The third law rests on a fundamental distinction: there are two different ways to use language. The first is descriptive using language to depict or represent things as they are or have been. The test of good descriptive language is whether it accurately articulates the world as it is, whether people see the world rightly. Descriptive language is often used to look back, spot trends and predict what will happen.
Descriptive language has its limits - you can't create something new by merely describing what was and is. Using descriptive language to talk about the future is limited to prediction based on past cycles and current reality.
Future-based language, also called generative language, has the power to create new futures, to craft vision and to eliminate the blinders that are preventing people from seeing possibilities. It doesn't describe how a situation occurs it transforms how it occurs. It does this by rewriting the future.
At the Polus Group, a large conglomerate built by a man of vision, Toshima Nakauchi, the default future that emerged after his incapacitating stroke - what people expected - was "the company would have no leadership because the founder is not coming back." That was changed through a six-month process. The goal of that process was to develop a future in which every member of the 60-person team leading the effort had an authentic voice in creating a new vision.
The future emerged from the group working two days a month for six months, often a roller-coaster ride of chaotic creative conversation and often an agonizingly long alignment conversation. When a proposal was presented, it would be projected on a screen and the facilitator would check if anyone was not aligned with it. Hands would go up, and someone would be picked to present a counterproposal. The two proposers would interact until they were aligned. They would then ask if anyone else wasn't aligned. The process would continue until everyone was aligned - and the language for the new future and a new business model had been constructed.
By replacing the default future with their own creation, people collectively lived into an optimistic, exciting future.
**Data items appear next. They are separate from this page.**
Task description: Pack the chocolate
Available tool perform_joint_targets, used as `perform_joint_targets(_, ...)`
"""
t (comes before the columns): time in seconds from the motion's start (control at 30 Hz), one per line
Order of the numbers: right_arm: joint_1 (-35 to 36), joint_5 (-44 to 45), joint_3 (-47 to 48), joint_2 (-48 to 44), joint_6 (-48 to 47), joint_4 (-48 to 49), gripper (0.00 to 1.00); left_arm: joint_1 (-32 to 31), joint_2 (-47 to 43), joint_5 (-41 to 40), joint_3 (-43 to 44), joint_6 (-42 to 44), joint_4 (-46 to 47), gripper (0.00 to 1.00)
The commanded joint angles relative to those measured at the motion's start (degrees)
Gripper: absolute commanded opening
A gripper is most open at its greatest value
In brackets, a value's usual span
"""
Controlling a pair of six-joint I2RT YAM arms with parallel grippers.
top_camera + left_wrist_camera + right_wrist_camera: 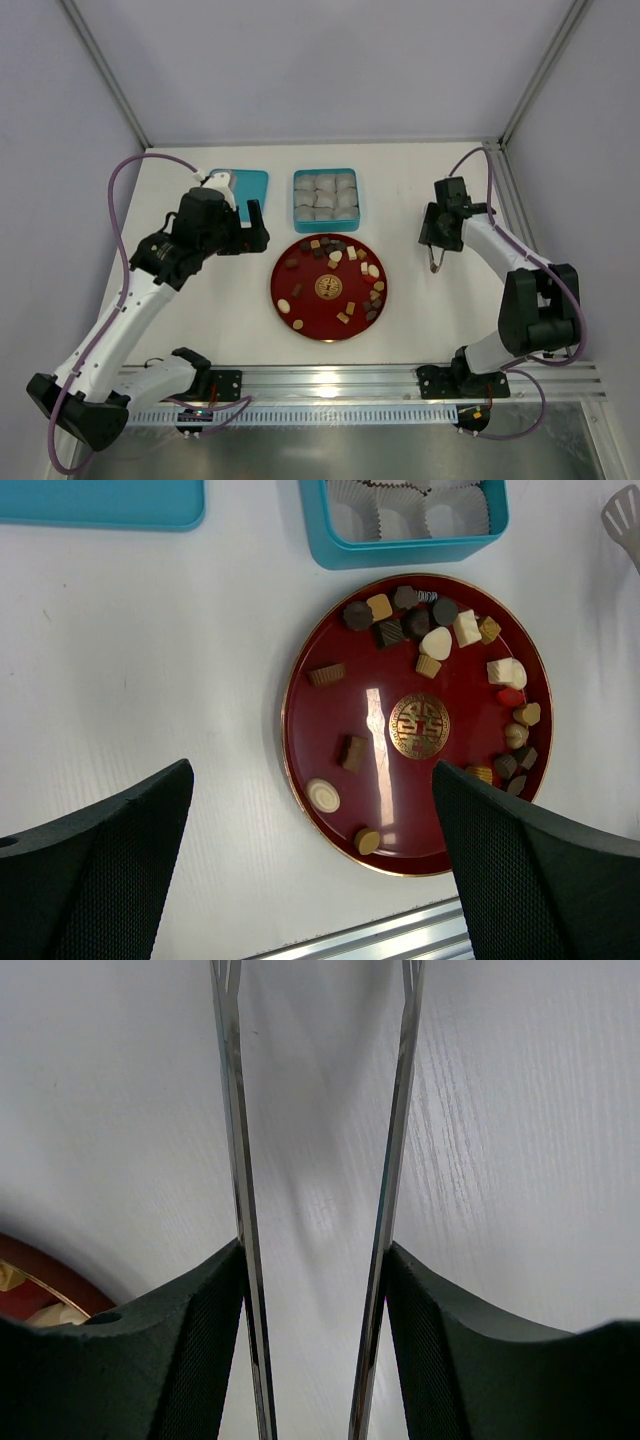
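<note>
The chocolate (335,262), several small dark, tan and cream pieces, lies scattered on a round red plate (312,306), mostly along its far and right side; in the left wrist view the chocolate (436,642) and plate (400,810) lie below the camera. My left gripper (253,230) hangs open just left of the plate, and the left gripper (310,770) has nothing between its black fingers (110,860). My right gripper (437,238) is right of the plate, shut on metal tongs (436,262). Both tongs arms (232,1160) press against its pads (200,1330).
A teal box (325,212) lined with white crinkled paper cups stands just beyond the plate, and its wall (405,552) shows in the left wrist view. A flat teal lid (250,183) lies to its left. An aluminium rail (330,380) runs along the near edge.
</note>
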Motion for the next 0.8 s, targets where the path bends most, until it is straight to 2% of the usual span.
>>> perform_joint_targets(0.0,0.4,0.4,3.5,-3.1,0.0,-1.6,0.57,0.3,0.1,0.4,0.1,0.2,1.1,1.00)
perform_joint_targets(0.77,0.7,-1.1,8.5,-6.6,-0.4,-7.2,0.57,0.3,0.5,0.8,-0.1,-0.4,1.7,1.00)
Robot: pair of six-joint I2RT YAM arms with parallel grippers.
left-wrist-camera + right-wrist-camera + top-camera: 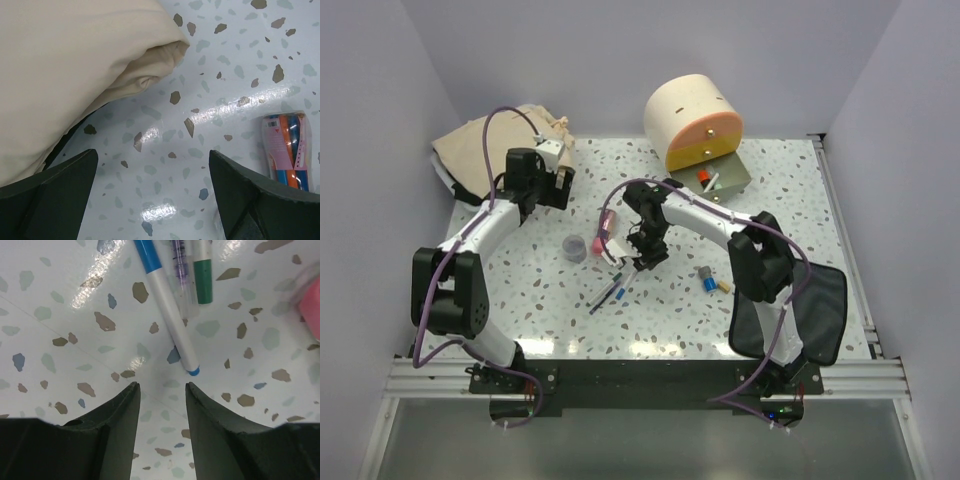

The old problems simply dropped away, and everyone's performance altered.

Conclusion
The Three Laws of Performance help you to reflect on your situation, how it shackles you and how you can create a new future by rewriting the unsaid language around you.
- End About the authors: Steve Zaffron is CEO of the Vanto Group, a global consulting firm. Dave Logan is a senior partner of
CultureSync, a management consulting firm, and co-author of Tribal Leadership .

Related Reading
Any of these books can be ordered directly from Amazon ( A), Barnes & Noble ( B) or Chapters ( C) or may be summarized in our execuBook library ( E).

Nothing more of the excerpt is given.